Partial Transcript: Episode 45 (Smart Phones & Society)
Andrew: Smart phones have kind of ruined dinners for quite a few people.
Nick: One person at this table cannot go through dinner without holding their phone directly in front of their face.
Andrew: Are you staring at me?
Nick: I was talking about Mike.
Mike: That’s not true.
Group: Oh! It is true.
Nick: I’ve never had a meal with you that didn’t involve a phone in my face.
Virginia: At least once in every meal, your phone comes out.
Andrew: I do that too. I try to make it quick.
Nick: Mike just holds his up. He blocks everybody’s face with it. And he’s got the world’s biggest phone since smart phones now come in large screen television sizes.
Andrew: What Mike’s doing is streaming the conversation on Twitter.
Nick: He’s reading Reddit. Then he flips the phone around and goes, “Look at this, guys.” And it’s so tiny that there’s no way for anyone else to read it.
Andrew: Would it be better or worse if it were a tablet?
Mike: It’s only a Galaxy Nexus.
Nick: It’s pretty much a fablet. It’s bigger than the small iPad.
Virginia: I’ve done it.
Nick: And I’ve done it too. I keep it to a minimum.
Andrew: I try to as well. Unless there’s an argument that needs to be settled.
Nick: Then it’s Google to the rescue.
Andrew: Everyone is Googling as fast as they can.
Virginia: And if you’re wrong, you just sort of put the phone back in your pocket.
Andrew: “So… on to a different topic…”
Virginia: Have you ever had the situation where you’re sort of fighting with your spouse, and you’re both on your cell phones to avoid conversations?
Nick: I’ve been on dates where it’s not going well, so you try to avoid eye contact. “Look I got a text message!”
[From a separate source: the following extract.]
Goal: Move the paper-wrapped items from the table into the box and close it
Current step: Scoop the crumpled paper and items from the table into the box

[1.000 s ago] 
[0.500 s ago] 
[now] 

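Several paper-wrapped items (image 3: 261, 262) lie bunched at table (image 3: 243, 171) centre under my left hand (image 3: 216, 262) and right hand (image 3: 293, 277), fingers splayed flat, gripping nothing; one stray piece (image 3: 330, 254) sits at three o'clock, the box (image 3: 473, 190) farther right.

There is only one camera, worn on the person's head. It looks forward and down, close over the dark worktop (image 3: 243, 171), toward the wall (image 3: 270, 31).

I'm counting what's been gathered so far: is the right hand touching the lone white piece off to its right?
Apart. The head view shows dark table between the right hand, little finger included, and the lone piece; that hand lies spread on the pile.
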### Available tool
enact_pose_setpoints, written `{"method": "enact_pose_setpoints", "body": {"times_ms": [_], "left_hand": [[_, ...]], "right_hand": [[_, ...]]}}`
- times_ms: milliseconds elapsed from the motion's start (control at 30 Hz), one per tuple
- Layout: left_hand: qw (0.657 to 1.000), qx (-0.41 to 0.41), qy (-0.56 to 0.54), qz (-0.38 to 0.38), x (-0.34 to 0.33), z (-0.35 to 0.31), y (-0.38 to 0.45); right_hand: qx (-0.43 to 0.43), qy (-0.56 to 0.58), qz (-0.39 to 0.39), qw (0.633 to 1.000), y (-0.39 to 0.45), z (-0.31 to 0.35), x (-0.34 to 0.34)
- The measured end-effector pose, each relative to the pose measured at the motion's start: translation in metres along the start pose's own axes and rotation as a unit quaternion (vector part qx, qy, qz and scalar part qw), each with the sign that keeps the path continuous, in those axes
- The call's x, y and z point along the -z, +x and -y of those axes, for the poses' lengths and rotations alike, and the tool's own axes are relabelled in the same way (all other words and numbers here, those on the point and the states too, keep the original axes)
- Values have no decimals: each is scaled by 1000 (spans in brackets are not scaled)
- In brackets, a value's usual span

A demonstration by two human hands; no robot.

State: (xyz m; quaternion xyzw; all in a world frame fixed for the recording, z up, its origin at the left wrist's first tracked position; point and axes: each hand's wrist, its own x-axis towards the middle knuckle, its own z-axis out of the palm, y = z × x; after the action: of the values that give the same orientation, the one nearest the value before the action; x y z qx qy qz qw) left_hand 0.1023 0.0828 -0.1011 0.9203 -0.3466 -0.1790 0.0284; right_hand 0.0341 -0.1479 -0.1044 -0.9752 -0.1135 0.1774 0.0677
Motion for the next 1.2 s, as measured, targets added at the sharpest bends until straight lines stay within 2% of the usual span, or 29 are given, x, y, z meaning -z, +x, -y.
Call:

Mike: I have seen couples who won’t talk, so they only send text messages.
Virginia: I have sent text message upstairs to ask for things.
Nick: My neighbor does that. His wife sends him text messages, even though he’s just out the door.
Andrew: I have sent text messages to my wife while we were in the same apartment because we were out of toilet paper, and I couldn’t get up.
Virginia: Why would you write that down?
Andrew: HELP! We need toilet paper! I just figure it’s better than calling out her name.
Nick: You’re like bent over and yelling out to her!!
Andrew: One of the things that I do like about smart phones is that I don’t have waiting in line anymore.
Virginia: You’re not kidding.
Andrew: I’m a little ADD, and I used to hate standing in line. Now I browse Reddit until I get to the checkout. Anywhere I would normally be twiddling my phone, I can now do something somewhat productive sometimes.